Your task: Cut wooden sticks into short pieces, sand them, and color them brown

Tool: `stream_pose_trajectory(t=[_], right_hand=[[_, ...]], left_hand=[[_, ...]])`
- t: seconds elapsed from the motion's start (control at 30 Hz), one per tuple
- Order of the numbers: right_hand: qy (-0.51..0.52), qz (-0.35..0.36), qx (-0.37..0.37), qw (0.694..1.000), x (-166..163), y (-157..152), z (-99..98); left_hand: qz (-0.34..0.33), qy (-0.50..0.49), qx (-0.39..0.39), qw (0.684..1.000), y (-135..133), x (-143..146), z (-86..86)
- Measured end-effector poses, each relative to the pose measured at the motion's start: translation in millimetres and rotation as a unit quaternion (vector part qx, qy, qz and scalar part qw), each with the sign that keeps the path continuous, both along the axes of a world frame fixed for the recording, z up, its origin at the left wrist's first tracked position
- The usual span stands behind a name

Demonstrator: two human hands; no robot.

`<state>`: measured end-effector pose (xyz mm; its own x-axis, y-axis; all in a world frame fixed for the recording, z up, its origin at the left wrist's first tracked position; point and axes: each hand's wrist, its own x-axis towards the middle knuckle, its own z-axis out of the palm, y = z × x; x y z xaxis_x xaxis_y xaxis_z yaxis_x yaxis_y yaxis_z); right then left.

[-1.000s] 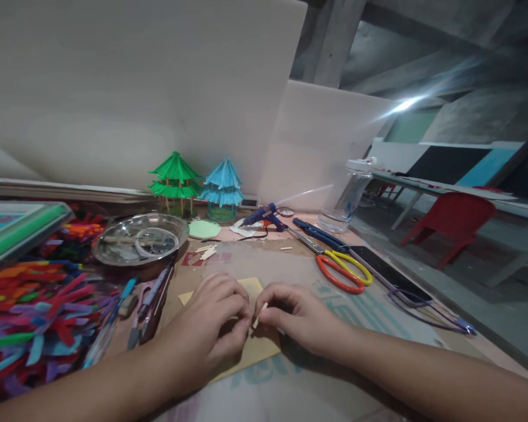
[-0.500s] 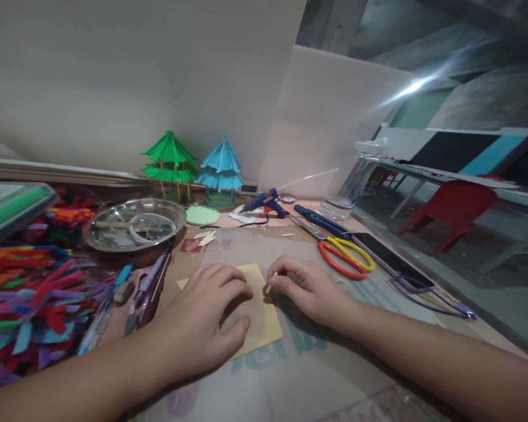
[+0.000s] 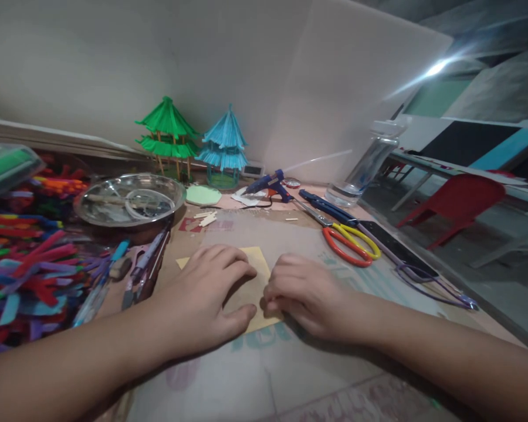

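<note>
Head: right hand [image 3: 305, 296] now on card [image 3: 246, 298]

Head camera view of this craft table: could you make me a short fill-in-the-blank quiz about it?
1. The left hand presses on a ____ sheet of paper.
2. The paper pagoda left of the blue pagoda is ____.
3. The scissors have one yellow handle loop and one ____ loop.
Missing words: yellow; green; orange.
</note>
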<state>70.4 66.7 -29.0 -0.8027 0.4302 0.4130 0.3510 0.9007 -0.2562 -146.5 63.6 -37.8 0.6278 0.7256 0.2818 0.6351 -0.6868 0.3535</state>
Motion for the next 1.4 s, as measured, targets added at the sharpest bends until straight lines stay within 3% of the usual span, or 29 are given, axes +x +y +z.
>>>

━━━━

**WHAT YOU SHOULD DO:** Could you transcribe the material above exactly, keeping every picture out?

**TASK OUTPUT:**
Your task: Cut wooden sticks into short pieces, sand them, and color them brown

Tool: `stream_pose_trajectory(t=[_], right_hand=[[_, ...]], left_hand=[[_, ...]])`
- t: seconds elapsed from the motion's start (control at 30 Hz), one per tuple
- Order of the numbers: right_hand: qy (-0.51..0.52), qz (-0.35..0.36), qx (-0.37..0.37), qw (0.694..1.000), x (-166..163), y (-157..152), z (-99..98); left_hand: qz (-0.34..0.33), qy (-0.50..0.49), qx (-0.39..0.39), qw (0.684..1.000), y (-135..133), x (-143..146), z (-86..86)
- Measured end-effector poses, each relative to the pose measured at the motion's start: translation in millimetres and rotation as a unit quaternion (vector part qx, qy, qz and scalar part qw), each with the sign that keeps the path continuous, both along the axes of a world frame fixed for the recording, z up, its origin at the left wrist's first tracked position
- The usual span stands behind a name

Demonstrator: two human hands; no robot.

`<state>`: measured end-effector pose (xyz mm; its own x-axis, y-axis; all in a world frame fixed for the recording, z up, its origin at the left wrist's first tracked position; point and axes: each hand's wrist, its own x-axis towards the middle knuckle, its own z-axis out of the palm, y = z × x; x y z xaxis_x xaxis_y xaxis_z yaxis_x yaxis_y yaxis_z); right then left.

[-1.000s] 
[-0.500s] 
[+0.000s] 

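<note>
Head: right hand [image 3: 305, 296] now on card [image 3: 246, 298]

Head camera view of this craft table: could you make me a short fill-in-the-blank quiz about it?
1. The left hand presses on a ____ sheet of paper.
2. The paper pagoda left of the blue pagoda is ____.
3. The scissors have one yellow handle loop and one ____ loop.
Missing words: yellow; green; orange.
</note>
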<state>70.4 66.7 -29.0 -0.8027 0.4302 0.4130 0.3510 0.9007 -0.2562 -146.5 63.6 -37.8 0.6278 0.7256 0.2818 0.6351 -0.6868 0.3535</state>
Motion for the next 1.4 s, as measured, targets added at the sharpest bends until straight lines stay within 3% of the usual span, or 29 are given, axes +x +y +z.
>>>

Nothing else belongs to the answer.